Photos: General Assembly of Continental's employees Clairoix in Oise.
The first role of revolutionaries is to assist and organize solidarity with workers in struggle (below, a Marxist activist speaks Unitarians).



University Summer NPA sold out ...

comment Leek Red
This incident raises the much-debated question of the relationship between left parties and unions. This is an issue that is far from unanimous, even within the NPA, which, in practice, some activists who have local or national union responsibilities tend to hide behind the notion of "autonomy unions "(and more generally, the" autonomy of the social movement "). Certainly, the phenomenon is less developed than in a party like the French Communist Party, but there is such in sectors such as education.

It seems to me that we must do at least a distinction between organizational autonomy and political autonomy. Revolutionaries must respect the autonomy of trade unions in the sense that it belongs to union members, that is to say the union workers themselves, to democratically decide how to behave. For this reason we are fighting for greater participation of union members in union structures, but also for general meetings open (especially given the very low rate of unionization in many areas) during struggles such as those is going on right now against the redundancy plans.

We argue that the party does not replace the union because it would mean that it substitutes for union members. It is up to them to control their organization, and to anyone else. But at the same time it fights for workers to the most combative and are more aware of the political unions. It is for the organizational independence of the unions, but against their political autonomy, which in reality is a chimera.

Who can believe, in fact, that when the union leaders negotiate with employers or take lunch at the Elysee Palace or at Matignon, they do not do politics? They are necessarily influenced not only by their own political affiliations but more crucially by the idea that the role of unions is to organize the best possible relations between employees and employers under the capitalist system - which is basically an idea policy.

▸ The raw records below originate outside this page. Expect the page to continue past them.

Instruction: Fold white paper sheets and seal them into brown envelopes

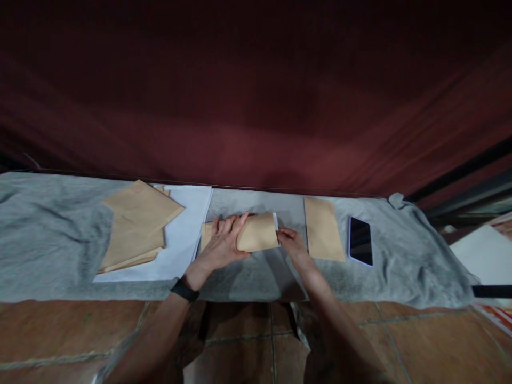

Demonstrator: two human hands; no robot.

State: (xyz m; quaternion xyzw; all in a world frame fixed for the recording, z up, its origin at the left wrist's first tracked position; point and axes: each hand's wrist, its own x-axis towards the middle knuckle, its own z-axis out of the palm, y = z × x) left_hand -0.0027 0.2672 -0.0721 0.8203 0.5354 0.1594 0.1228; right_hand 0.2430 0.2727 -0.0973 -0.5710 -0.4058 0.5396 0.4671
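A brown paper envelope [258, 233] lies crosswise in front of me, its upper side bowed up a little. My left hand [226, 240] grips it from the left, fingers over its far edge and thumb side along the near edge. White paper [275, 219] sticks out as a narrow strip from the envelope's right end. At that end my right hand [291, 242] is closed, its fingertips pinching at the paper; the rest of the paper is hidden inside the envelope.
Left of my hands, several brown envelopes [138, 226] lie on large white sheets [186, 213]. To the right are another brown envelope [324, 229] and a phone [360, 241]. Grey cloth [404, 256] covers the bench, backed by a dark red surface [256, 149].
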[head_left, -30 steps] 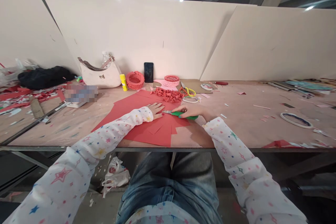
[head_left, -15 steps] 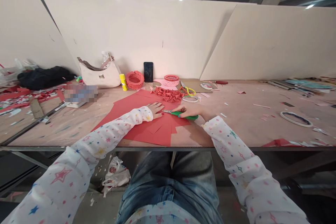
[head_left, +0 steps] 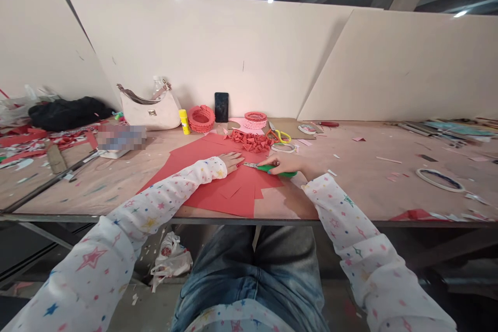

The role of revolutionaries is to fight for the idea that trade union action, to remain faithful to its primary objectives, must lead to overthrow the capitalist system.

That's also why the Marxists also defend the notion that unions should remain independent State and of course the employers, which is hardly the case today. Indeed, the same union leaders who promote the idea of the autonomy of trade unions when it comes to reducing the influence of revolutionary militants are very comfortable with the idea that organizations can be part of employees involved in a multitude of committees, councils and other government institutions, parastatals and parity. Some do not seem shocked that they are supported and financed openly or secretly by the government (or by employers' organizations).

It is understandable that this policy struggle for union democracy, combined with a political struggle within the revolutionary mass organizations, union leaders discomfort, which - no blanket presumption - often gained (almost by necessity) to work more or less open with the employers and the state. Whether to intervene in the unions to push directions to lead the fight for jobs and better working conditions - otherwise we struggle to replace them with new teams - constitutes "interference", then we plead guilty.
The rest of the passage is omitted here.